• Work instructions: The expected answer is the complete listing, reproduced character for character.

-*-

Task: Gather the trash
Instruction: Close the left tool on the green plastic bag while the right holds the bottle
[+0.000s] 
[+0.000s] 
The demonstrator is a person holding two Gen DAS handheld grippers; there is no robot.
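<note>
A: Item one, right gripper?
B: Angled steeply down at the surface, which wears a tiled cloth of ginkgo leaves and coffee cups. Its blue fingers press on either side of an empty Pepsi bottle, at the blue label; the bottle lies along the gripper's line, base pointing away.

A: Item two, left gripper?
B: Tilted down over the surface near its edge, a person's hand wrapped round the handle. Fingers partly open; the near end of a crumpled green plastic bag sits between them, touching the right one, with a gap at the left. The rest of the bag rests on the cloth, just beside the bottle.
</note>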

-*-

• Answer below:
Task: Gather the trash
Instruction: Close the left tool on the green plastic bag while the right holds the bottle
[+0.000s] 
[+0.000s] 
The demonstrator is a person holding two Gen DAS handheld grippers; there is no robot.
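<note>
A: Item one, right gripper?
B: Angled steeply down at the surface, which wears a tiled cloth of ginkgo leaves and coffee cups. Its blue fingers press on either side of an empty Pepsi bottle, at the blue label; the bottle lies along the gripper's line, base pointing away.

A: Item two, left gripper?
B: Tilted down over the surface near its edge, a person's hand wrapped round the handle. Fingers partly open; the near end of a crumpled green plastic bag sits between them, touching the right one, with a gap at the left. The rest of the bag rests on the cloth, just beside the bottle.
</note>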

Nothing else remains for the exercise.